Required work:
Give back every entry in full, exactly as it reads.

[Items from a dataset]
※ ※ ※
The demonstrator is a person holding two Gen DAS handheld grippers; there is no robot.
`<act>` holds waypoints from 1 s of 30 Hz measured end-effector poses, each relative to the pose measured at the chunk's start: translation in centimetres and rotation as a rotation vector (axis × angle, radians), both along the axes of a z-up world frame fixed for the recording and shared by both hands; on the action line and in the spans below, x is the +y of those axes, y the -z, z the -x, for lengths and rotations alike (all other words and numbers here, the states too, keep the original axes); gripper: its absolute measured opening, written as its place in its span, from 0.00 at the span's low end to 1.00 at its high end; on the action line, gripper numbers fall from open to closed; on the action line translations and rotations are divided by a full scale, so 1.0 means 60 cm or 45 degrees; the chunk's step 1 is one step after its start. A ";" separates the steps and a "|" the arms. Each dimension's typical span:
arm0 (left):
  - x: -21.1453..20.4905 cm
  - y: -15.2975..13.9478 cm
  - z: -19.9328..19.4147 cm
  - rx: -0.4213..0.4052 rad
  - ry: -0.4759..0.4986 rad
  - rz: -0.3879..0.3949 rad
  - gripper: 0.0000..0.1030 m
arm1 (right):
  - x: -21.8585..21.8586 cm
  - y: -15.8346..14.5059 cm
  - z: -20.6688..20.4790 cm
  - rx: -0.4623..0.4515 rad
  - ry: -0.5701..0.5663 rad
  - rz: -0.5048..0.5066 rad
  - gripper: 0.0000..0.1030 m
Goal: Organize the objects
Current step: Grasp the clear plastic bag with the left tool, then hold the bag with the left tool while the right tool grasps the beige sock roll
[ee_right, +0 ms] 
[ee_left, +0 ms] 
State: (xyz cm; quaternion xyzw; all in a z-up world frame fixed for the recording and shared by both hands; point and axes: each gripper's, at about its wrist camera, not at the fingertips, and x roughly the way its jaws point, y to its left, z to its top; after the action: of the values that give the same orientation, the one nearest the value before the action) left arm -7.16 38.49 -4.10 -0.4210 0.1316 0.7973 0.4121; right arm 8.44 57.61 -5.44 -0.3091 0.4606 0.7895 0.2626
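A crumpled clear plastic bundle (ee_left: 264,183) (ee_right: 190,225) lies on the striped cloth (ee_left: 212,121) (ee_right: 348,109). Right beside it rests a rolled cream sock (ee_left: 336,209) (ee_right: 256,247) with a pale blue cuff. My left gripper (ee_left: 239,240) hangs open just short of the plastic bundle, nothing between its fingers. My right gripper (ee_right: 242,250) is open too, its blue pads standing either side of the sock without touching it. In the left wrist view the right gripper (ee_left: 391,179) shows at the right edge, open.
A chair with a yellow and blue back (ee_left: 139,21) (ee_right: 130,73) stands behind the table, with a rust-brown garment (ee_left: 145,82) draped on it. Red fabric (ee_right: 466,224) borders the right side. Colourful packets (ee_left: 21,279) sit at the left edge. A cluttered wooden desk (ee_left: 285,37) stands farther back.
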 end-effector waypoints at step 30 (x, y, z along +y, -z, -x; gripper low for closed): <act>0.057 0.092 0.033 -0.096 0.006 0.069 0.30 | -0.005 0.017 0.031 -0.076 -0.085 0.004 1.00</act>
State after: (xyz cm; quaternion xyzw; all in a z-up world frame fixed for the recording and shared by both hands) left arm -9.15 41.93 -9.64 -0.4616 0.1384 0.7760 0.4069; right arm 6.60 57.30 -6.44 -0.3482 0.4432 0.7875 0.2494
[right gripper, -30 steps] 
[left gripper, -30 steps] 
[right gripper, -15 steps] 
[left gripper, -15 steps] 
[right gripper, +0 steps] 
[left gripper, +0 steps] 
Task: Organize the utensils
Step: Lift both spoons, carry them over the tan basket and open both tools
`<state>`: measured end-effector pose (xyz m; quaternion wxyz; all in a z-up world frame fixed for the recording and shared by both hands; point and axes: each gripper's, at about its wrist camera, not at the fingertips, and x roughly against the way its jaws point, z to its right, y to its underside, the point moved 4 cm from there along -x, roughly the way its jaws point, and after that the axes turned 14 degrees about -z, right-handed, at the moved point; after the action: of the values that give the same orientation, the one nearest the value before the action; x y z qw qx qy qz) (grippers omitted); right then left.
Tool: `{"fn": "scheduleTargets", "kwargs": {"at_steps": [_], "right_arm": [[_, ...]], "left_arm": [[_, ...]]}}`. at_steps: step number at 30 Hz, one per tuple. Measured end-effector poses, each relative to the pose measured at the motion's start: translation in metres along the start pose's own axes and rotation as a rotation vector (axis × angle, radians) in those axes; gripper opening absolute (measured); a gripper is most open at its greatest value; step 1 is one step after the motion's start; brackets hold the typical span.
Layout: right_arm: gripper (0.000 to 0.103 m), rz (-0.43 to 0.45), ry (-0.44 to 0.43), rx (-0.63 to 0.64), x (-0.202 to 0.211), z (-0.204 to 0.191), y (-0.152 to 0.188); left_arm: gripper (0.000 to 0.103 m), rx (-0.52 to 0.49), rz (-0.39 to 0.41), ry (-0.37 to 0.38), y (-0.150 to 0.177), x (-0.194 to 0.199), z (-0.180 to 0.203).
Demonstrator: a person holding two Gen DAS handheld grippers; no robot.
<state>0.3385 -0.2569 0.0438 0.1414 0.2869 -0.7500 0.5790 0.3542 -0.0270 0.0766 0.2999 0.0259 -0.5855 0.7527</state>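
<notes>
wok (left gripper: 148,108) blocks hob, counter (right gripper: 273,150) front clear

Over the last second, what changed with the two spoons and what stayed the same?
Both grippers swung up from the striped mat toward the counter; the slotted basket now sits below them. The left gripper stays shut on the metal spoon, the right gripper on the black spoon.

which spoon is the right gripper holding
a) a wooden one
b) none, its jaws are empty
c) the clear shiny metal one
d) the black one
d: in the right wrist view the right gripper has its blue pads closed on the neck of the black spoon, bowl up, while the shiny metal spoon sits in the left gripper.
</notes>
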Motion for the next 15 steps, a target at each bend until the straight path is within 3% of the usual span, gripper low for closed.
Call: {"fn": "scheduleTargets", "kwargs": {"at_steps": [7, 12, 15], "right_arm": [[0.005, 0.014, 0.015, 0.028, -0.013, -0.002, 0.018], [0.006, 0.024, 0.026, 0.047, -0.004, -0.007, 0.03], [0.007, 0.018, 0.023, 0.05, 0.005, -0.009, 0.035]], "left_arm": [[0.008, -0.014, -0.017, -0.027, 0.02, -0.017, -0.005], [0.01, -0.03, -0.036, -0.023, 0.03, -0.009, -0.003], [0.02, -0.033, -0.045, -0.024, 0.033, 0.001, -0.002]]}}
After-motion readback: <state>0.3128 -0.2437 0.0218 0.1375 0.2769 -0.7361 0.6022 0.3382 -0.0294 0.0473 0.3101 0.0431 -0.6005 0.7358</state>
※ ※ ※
Exercise response:
The demonstrator is a person holding two Gen DAS handheld grippers; there is no robot.
`<act>` holds waypoints from 1 s of 30 Hz measured end-effector poses, each relative to the pose measured at the chunk's start: translation in centimetres and rotation as a rotation vector (axis × angle, radians), both along the axes of a z-up world frame fixed for the recording and shared by both hands; on the action line and in the spans below, x is the +y of those axes, y the -z, z the -x, for lengths and rotations alike (all other words and numbers here, the states too, keep the original axes); gripper: its absolute measured opening, written as its place in its span, from 0.00 at the span's low end to 1.00 at its high end; on the action line, gripper numbers fall from open to closed; on the action line translations and rotations are divided by a full scale, so 1.0 means 60 cm or 45 degrees; the chunk's step 1 is one step after its start. A ";" separates the steps and a "|" the arms. Each dimension's typical span:
arm0 (left):
  - x: -21.1453..20.4905 cm
  - y: -15.2975..13.9478 cm
  - z: -19.9328..19.4147 cm
  - rx: -0.4213..0.4052 rad
  - ry: -0.4759..0.4986 rad
  - rz: -0.3879..0.3949 rad
  - gripper: 0.0000..0.1030 m
arm1 (right):
  - x: -21.8585..21.8586 cm
  - y: -15.8346..14.5059 cm
  - z: -20.6688..20.4790 cm
  - rx: -0.4623..0.4515 rad
  - ry: -0.5701..0.5663 rad
  - rz: -0.5048..0.5066 rad
  - gripper: 0.0000..0.1030 m
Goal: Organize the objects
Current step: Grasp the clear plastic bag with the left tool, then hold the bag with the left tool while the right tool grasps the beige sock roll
[ee_right, +0 ms] 
[ee_left, +0 ms] 
State: (xyz cm; quaternion xyzw; all in a z-up world frame fixed for the recording and shared by both hands; point and axes: each gripper's, at about its wrist camera, not at the fingertips, and x roughly the way its jaws point, y to its left, z to its top; after the action: of the values that give the same orientation, the one nearest the value before the action) left arm -7.16 38.49 -4.10 -0.4210 0.1316 0.7973 0.4121; right arm 8.44 57.61 -5.44 -0.3091 0.4606 0.7895 0.2626
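A crumpled clear plastic bundle (ee_left: 264,183) (ee_right: 190,225) lies on the striped cloth (ee_left: 212,121) (ee_right: 348,109). Right beside it rests a rolled cream sock (ee_left: 336,209) (ee_right: 256,247) with a pale blue cuff. My left gripper (ee_left: 239,240) hangs open just short of the plastic bundle, nothing between its fingers. My right gripper (ee_right: 242,250) is open too, its blue pads standing either side of the sock without touching it. In the left wrist view the right gripper (ee_left: 391,179) shows at the right edge, open.
A chair with a yellow and blue back (ee_left: 139,21) (ee_right: 130,73) stands behind the table, with a rust-brown garment (ee_left: 145,82) draped on it. Red fabric (ee_right: 466,224) borders the right side. Colourful packets (ee_left: 21,279) sit at the left edge. A cluttered wooden desk (ee_left: 285,37) stands farther back.
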 end-effector waypoints at step 30 (x, y, z along +y, -z, -x; gripper low for closed): <act>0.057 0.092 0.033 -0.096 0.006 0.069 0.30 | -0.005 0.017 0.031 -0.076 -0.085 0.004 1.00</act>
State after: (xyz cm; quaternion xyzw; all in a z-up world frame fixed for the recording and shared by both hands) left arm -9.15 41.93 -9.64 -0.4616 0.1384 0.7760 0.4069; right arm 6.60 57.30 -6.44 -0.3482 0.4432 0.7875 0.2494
[right gripper, -30 steps] 
[left gripper, -30 steps] 
[right gripper, -15 steps] 
[left gripper, -15 steps] 
[right gripper, +0 steps] 
[left gripper, +0 steps] 
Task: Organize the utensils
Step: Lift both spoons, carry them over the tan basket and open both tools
`<state>`: measured end-effector pose (xyz m; quaternion wxyz; all in a z-up world frame fixed for the recording and shared by both hands; point and axes: each gripper's, at about its wrist camera, not at the fingertips, and x roughly against the way its jaws point, z to its right, y to its underside, the point moved 4 cm from there along -x, roughly the way its jaws point, and after that the axes turned 14 degrees about -z, right-handed, at the moved point; after the action: of the values that give the same orientation, the one nearest the value before the action; x y z qw qx qy qz) (grippers omitted); right then left.
Tool: `{"fn": "scheduleTargets", "kwargs": {"at_steps": [_], "right_arm": [[_, ...]], "left_arm": [[_, ...]]}}`. at_steps: step number at 30 Hz, one per tuple. Measured end-effector poses, each relative to the pose measured at the motion's start: translation in metres along the start pose's own axes and rotation as a rotation vector (axis × angle, radians) in those axes; gripper opening absolute (measured); a gripper is most open at its greatest value; step 1 is one step after the motion's start; brackets hold the typical span.
Layout: right_arm: gripper (0.000 to 0.103 m), rz (-0.43 to 0.45), ry (-0.44 to 0.43), rx (-0.63 to 0.64), x (-0.202 to 0.211), z (-0.204 to 0.191), y (-0.152 to 0.188); left_arm: gripper (0.000 to 0.103 m), rx (-0.52 to 0.49), rz (-0.39 to 0.41), ry (-0.37 to 0.38), y (-0.150 to 0.177), x (-0.194 to 0.199), z (-0.180 to 0.203).
Demonstrator: a person holding two Gen DAS handheld grippers; no robot.
<state>0.3385 -0.2569 0.0438 0.1414 0.2869 -0.7500 0.5790 0.3542 -0.0270 0.0766 0.2999 0.0259 -0.5855 0.7527</state>
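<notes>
wok (left gripper: 148,108) blocks hob, counter (right gripper: 273,150) front clear

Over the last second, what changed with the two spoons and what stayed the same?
Both grippers swung up from the striped mat toward the counter; the slotted basket now sits below them. The left gripper stays shut on the metal spoon, the right gripper on the black spoon.

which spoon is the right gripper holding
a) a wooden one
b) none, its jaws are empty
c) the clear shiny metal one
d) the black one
d: in the right wrist view the right gripper has its blue pads closed on the neck of the black spoon, bowl up, while the shiny metal spoon sits in the left gripper.
</notes>
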Motion for the next 15 steps, a target at each bend until the straight path is within 3% of the usual span, gripper low for closed.
Call: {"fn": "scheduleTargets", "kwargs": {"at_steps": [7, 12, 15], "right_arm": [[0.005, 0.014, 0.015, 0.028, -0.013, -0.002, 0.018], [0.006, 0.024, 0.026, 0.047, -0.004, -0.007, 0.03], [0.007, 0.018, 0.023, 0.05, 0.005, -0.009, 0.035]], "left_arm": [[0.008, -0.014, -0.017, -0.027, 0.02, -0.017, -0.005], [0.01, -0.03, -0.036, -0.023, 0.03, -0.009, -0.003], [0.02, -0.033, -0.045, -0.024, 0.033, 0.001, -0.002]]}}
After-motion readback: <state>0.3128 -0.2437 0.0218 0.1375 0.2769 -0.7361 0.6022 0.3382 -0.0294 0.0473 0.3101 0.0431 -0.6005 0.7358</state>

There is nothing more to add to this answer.